My daughter is in her first year of uni, and I have friends with children at uni, and the things they were telling me also helped me rethink what I expected in Zoom. They were telling me about how anxious their children were when everything went to online because they felt like they were on display – you know – you are in your home, you can see things around you, you can’t look away. Usually in the classroom if you are one of 30 you can kind of hide, you don’t have to answer a question, you are less likely to be pulled up. So that made me think too, so I didn’t push cameras.
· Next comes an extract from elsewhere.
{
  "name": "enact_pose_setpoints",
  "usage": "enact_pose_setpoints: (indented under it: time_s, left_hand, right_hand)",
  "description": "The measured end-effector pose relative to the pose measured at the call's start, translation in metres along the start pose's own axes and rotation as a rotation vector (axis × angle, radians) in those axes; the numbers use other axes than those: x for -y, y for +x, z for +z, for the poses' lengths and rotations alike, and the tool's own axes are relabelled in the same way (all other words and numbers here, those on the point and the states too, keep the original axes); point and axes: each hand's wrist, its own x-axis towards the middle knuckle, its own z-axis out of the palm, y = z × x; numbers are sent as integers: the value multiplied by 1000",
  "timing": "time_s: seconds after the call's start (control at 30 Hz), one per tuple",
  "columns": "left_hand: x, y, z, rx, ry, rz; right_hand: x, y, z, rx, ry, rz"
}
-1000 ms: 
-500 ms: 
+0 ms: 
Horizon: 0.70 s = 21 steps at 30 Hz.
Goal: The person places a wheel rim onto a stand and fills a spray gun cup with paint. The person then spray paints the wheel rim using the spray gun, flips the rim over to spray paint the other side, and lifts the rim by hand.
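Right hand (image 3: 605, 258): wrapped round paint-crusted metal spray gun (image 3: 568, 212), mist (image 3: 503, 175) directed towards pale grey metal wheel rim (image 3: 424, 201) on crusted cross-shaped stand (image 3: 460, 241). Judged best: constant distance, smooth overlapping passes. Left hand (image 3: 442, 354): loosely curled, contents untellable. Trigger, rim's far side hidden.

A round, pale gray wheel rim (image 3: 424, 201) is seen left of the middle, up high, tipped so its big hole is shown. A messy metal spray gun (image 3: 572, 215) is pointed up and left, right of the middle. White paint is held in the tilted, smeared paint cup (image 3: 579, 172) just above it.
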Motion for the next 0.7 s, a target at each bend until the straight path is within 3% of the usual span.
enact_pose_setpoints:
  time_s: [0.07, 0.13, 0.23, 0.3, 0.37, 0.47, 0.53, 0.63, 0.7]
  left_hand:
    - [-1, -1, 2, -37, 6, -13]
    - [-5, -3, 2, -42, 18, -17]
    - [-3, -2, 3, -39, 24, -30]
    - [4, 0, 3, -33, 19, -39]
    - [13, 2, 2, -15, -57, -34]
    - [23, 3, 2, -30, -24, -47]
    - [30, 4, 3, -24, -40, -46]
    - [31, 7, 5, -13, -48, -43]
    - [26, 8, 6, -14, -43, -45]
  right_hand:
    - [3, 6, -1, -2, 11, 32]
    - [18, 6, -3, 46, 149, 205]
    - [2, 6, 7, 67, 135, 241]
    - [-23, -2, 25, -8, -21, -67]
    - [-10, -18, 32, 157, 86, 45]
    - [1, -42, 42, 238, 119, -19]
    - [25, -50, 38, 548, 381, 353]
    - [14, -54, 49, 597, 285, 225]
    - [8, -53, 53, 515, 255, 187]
I know some academics expect to see the camera on in the breakout room – I just didn’t do that – I let them choose. I said “Turn your camera on if you want, if you can’t or you’ve got low wifi, it’s fine! I’d love to see your face but if that doesn’t work for you don’t worry”. In the small breakout rooms where I only had 5 or 6, maybe 1 student would have their camera off. In the full class zoom, maybe half had them off.

I think we’ve still got some learning to do around the sensitivities of students being comfortable in this space, around wellbeing and anxiety. Just because I feel really comfortable in this space doesn’t mean everybody else feels comfortable.

I use the blog to engage students and recognise their contributions

Students in this unit do a weekly blog. There are 10 modules, and they submit at least 5 blog posts for assessment, so I already felt that the weekly engagement was pretty high. This year I tried to really ramp up that task to ensure they stayed engaged.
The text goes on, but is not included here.